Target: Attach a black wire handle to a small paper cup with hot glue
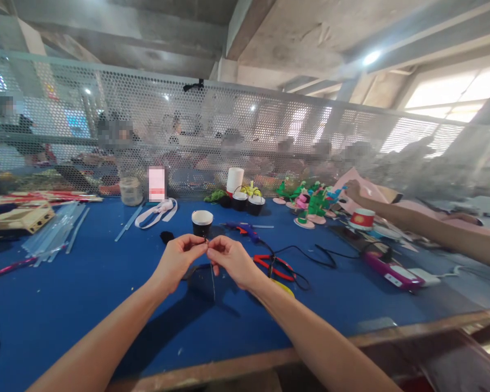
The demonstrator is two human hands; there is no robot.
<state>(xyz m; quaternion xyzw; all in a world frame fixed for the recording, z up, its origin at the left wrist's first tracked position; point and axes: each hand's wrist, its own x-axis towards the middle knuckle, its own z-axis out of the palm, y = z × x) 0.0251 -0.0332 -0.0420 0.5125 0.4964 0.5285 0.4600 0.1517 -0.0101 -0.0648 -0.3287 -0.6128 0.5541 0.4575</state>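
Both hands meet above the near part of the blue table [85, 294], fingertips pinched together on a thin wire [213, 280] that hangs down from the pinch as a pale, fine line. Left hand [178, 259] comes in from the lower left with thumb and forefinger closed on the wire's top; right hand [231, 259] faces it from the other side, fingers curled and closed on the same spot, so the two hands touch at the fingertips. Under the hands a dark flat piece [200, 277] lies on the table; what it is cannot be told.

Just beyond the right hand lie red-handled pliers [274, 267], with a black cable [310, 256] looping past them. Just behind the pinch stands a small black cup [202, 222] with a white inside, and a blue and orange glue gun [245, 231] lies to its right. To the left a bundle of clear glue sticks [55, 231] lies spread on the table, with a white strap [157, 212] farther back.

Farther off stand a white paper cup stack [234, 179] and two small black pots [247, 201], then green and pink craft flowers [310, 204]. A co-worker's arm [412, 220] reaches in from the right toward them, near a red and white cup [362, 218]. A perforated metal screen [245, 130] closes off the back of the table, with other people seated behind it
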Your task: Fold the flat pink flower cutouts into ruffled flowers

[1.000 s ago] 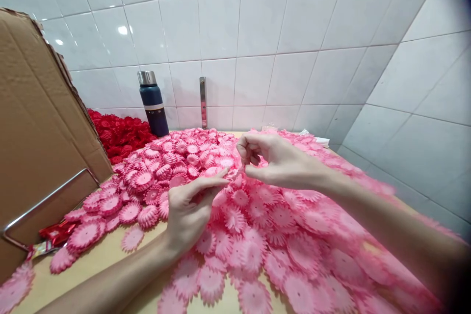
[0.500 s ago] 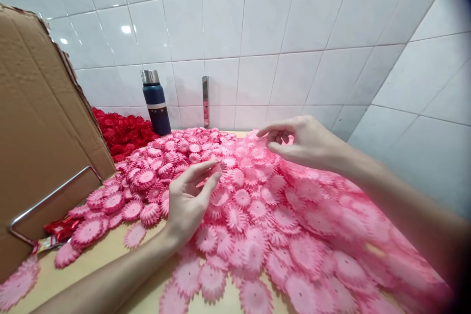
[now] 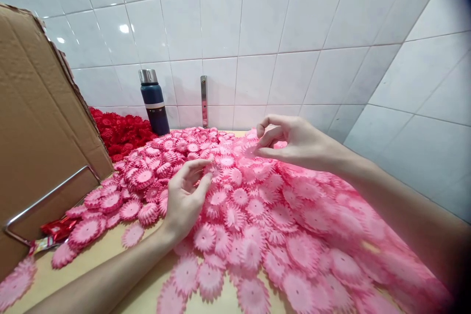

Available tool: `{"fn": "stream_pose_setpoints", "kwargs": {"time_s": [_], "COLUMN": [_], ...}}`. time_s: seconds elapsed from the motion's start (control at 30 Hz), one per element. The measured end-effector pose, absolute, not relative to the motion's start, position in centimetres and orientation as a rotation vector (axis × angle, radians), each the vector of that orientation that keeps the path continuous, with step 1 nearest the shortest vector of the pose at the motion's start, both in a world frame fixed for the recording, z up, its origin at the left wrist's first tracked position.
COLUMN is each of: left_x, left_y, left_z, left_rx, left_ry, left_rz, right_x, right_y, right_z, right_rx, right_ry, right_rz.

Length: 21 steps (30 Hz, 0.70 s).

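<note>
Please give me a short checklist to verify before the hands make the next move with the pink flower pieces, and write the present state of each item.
1. Left hand has a piece between thumb and fingers: cannot tell; it curls over the pink flower pieces, grip hidden.
2. Right hand pinches a piece: ok; thumb and forefinger close on a pale pink one above the pile.
3. Hands apart, not crossing: ok.
4. Red flower pieces kept separate from pink: ok; they lie behind, beside the cardboard box.
5. Bottle upright, away from both hands: ok.
6. Pieces all on the table: cannot tell; the right edge is blurred.
</note>
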<state>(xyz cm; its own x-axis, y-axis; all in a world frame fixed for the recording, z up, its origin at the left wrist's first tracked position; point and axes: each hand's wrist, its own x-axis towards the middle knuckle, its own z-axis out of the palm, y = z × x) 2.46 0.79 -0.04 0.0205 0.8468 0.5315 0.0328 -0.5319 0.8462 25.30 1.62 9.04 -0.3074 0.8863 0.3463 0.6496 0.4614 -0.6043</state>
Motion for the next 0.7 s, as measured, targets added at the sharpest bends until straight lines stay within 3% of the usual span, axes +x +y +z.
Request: {"fn": "stream_pose_setpoints", "kwargs": {"time_s": [0.37,0.57,0.7], "left_x": [2.6,2.8,2.6], "left_y": [0.6,0.2,0.2], "left_z": [-0.1,0.4,0.3], "left_rx": [1.585,1.580,1.525], "left_ry": [0.849,0.808,0.771], "left_rz": [1.519,1.513,1.482], "right_x": [25.3,22.3,21.0], "right_y": [2.4,0.1,-0.5], "right_z": [8.2,8.5,8.2], "right_rx": [-1.327,-0.996,-0.906], "right_ry": [-2.146,-2.390,-2.380], "right_rz": [-0.133,0.385,0.469]}}
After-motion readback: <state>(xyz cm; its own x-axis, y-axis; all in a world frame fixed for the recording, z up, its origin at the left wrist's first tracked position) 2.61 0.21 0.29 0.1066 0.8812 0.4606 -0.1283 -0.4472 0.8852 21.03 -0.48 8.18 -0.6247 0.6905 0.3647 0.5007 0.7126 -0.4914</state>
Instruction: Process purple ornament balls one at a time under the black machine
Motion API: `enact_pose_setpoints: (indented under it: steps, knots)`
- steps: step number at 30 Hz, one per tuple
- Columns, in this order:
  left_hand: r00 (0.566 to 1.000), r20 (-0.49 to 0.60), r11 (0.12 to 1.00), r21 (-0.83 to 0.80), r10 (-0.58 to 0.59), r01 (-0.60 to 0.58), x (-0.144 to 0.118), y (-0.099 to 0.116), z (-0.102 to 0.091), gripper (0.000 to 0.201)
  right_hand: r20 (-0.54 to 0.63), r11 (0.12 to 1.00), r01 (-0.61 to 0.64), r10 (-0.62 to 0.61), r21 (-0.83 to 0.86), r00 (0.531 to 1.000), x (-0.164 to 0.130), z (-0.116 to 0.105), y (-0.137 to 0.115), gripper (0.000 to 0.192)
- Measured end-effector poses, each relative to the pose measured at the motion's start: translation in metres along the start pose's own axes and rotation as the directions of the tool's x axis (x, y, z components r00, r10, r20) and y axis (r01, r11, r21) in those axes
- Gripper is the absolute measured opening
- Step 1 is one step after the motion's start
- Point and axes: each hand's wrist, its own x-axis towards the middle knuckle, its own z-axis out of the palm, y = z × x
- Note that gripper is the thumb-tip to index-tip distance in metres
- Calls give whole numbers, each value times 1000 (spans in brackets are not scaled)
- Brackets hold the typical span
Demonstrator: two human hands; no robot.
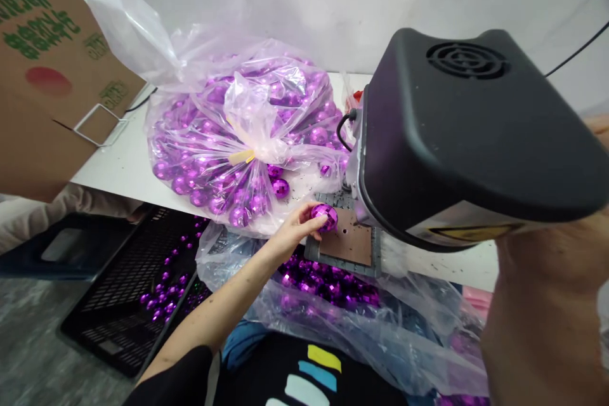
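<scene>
Lap bag [380,323]: purple balls. Left hand [292,228] pinches ball [325,216]. Right hand's grip hidden. Table bag [238,139] full.

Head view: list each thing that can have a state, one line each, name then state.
Left hand: closed on the purple faceted ball, at the machine's base plate.
Right arm: raised beside the black machine housing; hand hidden.
Clear plastic bag of purple balls on the table: tied shut.
Clear plastic bag on the lap: open, holding balls.
Black slotted crate: holds loose balls.
</scene>
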Motion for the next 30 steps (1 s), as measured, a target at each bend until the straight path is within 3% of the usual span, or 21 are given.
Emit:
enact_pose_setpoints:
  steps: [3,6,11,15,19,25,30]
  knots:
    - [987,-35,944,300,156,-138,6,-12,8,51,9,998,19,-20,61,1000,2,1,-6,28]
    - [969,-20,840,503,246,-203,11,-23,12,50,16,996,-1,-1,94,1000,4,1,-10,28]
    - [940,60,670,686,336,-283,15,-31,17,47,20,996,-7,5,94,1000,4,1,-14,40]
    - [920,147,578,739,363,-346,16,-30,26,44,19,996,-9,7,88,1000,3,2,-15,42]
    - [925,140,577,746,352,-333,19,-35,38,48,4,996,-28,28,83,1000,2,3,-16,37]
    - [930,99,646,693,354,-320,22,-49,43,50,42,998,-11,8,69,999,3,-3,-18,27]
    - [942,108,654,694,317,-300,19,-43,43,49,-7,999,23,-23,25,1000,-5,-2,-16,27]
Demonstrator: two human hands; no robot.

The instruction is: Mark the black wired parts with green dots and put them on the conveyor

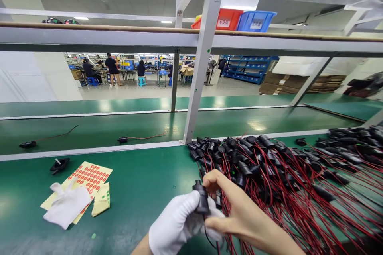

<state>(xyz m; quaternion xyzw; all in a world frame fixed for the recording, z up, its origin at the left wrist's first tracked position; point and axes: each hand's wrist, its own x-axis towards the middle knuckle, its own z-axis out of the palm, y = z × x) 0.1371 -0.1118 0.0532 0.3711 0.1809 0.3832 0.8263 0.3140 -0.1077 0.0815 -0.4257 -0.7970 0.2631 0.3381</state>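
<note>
In front of me, my left hand, in a white glove, is closed around a small black cylindrical part with a narrower stub on top. A thin dark wire hangs from its lower end. My bare right hand curves around the part's right side, index finger by its top and thumb near its lower end. Those two fingers are apart, and whether they press on the part is hard to see. Just to the right lies a big heap of similar black parts with red and dark wires.
On the green bench at left lie a white glove, a sheet of red stickers, a scrap with green dots and a black piece. A metal post rises ahead. Bins stand overhead; people work far behind.
</note>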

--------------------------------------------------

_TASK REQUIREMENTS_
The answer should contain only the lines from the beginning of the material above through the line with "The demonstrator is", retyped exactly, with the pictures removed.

_RESPONSE TO THE TASK_
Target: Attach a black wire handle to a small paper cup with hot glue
The demonstrator is two human hands; there is no robot.

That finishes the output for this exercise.